The BBC News reports on the strange low-frequency "hums" that have annoyed people and fueled conspiracy theorists around the world for years. Perhaps the best-known example in the United States is called the Taos Hum because many people in Taos, New Mexico claim to hear it. In the UK, there's also the Bristol Hum and the Largs Hum. Audiologist Dr. David Baguley and researchers from the University of Salford are studying the problem to help those who suffer distress because of the weird hums. According to Baguley, "In about a third of cases there is some environmental source that can be tracked down and dealt with... Most of the time, however, there is no external noise that can be recorded or identified." From the BBC News:
His own theory - based on years of research - is that many sufferers' hearing has become over-sensitive.
"Have you heard 'the Hum'?"
Surrounded in his office by plastic models of human ears, he explains how we each have an internal volume control that helps us amplify quiet sounds in times of threat, danger or intense concentration.
"If you're sitting by a table waiting for exam results and the phone rings you jump out of your skin. Waiting for a teenager to come home from a party - the key in the door sounds really loud. Your internal gain is sensitised."
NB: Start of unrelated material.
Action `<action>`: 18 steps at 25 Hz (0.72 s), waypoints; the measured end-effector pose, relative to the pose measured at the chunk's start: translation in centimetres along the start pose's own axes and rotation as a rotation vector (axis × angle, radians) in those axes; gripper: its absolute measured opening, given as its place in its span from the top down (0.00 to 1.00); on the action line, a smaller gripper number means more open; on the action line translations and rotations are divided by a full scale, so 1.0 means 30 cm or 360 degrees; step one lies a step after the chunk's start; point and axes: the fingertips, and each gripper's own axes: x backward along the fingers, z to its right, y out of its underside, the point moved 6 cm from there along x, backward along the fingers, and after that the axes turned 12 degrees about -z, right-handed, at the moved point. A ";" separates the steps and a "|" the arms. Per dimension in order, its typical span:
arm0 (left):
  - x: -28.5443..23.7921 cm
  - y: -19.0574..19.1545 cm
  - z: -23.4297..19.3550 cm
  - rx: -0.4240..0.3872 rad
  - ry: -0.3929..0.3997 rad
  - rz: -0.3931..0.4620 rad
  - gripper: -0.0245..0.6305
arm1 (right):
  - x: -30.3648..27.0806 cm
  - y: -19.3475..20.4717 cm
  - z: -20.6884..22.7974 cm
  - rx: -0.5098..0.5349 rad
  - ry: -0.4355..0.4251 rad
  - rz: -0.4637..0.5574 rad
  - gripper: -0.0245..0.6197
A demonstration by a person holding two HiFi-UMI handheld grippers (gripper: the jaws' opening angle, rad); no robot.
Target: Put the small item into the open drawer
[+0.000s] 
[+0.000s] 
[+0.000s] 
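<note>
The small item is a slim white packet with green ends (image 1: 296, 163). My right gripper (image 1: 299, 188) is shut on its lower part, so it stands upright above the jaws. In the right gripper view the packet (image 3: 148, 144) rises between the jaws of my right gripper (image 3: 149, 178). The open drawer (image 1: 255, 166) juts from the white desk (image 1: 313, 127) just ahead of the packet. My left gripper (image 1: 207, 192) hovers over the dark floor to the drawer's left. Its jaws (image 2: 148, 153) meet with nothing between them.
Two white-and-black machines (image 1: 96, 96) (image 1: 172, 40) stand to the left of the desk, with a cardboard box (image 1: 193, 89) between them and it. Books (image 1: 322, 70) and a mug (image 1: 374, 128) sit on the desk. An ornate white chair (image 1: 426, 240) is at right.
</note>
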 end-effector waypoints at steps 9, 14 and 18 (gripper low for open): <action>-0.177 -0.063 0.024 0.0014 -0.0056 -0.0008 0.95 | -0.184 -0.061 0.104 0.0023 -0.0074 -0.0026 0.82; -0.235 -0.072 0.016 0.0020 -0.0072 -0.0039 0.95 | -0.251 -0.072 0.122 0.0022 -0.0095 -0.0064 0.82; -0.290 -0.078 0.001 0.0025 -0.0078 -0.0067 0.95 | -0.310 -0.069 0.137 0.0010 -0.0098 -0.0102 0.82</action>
This is a mechanism we all rely on at moments of pressure or stress when we want our senses on full alert.
According to Dr Baguley, the problem comes when an individual fixes on a possibly innocuous background sound, and this act of concentration then triggers the body's "internal gain", boosting the volume.
The initial "signal" may vary from person to person, but the outcome is the same.
"It becomes a vicious cycle," he explains. "The more people focus on the noise, the more anxious and fearful they get, the more the body responds by amplifying the sound, and that causes even more upset and distress."